START Data segment

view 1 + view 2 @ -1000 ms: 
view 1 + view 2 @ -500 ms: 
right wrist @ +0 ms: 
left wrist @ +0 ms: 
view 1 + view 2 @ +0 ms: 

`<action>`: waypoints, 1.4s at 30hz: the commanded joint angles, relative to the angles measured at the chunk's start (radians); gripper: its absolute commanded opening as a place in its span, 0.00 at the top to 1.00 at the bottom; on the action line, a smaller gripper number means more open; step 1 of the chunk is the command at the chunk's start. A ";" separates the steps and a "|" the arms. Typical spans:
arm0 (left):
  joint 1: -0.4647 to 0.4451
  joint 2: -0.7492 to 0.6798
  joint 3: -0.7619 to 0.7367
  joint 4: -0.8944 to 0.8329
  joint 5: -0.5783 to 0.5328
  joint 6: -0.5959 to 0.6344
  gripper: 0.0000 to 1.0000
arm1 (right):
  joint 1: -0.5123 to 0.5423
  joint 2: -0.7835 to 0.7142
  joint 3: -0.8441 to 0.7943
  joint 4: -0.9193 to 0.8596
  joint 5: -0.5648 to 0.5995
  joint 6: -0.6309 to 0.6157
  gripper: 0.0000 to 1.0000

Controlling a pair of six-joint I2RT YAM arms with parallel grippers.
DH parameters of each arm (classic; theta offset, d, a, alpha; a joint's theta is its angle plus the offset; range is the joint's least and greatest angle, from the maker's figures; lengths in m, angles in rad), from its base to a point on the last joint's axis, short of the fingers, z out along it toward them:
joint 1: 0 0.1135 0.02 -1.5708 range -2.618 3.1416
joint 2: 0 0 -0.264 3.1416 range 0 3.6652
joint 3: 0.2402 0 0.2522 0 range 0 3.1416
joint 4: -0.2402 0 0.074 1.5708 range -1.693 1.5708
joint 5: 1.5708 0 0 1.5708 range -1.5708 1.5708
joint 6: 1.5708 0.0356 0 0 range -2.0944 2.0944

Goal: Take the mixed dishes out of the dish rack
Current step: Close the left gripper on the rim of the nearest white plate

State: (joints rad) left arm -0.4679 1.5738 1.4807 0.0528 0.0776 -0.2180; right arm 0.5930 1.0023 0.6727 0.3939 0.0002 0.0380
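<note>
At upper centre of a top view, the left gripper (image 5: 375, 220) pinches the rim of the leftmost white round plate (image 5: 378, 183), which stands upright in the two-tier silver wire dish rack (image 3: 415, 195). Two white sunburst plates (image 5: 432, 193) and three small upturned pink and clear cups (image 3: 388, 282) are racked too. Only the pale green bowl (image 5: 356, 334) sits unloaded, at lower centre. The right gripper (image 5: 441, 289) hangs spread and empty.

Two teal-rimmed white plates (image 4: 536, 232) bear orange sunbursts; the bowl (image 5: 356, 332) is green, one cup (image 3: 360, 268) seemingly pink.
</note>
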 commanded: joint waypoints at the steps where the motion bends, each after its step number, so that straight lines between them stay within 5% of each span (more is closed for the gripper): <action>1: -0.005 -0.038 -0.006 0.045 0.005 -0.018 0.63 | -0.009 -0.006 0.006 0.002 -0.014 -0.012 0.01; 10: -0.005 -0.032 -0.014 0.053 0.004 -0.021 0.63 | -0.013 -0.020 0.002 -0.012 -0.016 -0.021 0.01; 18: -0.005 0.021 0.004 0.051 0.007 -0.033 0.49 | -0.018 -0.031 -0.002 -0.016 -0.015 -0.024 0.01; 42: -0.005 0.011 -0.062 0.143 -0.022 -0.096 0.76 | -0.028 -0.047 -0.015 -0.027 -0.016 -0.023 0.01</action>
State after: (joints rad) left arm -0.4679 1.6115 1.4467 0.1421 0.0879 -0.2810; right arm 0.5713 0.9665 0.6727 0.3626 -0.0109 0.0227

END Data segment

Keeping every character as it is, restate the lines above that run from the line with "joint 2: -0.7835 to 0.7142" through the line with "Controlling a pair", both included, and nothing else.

  joint 2: -0.7835 to 0.7142
  joint 3: -0.8441 to 0.7943
  joint 4: -0.9193 to 0.8596
  joint 5: -0.5648 to 0.5995
  joint 6: -0.6309 to 0.6157
  gripper: 0.0000 to 1.0000

Controlling a pair of six-joint I2RT YAM arms with parallel grippers.

What this exercise required has been given in full.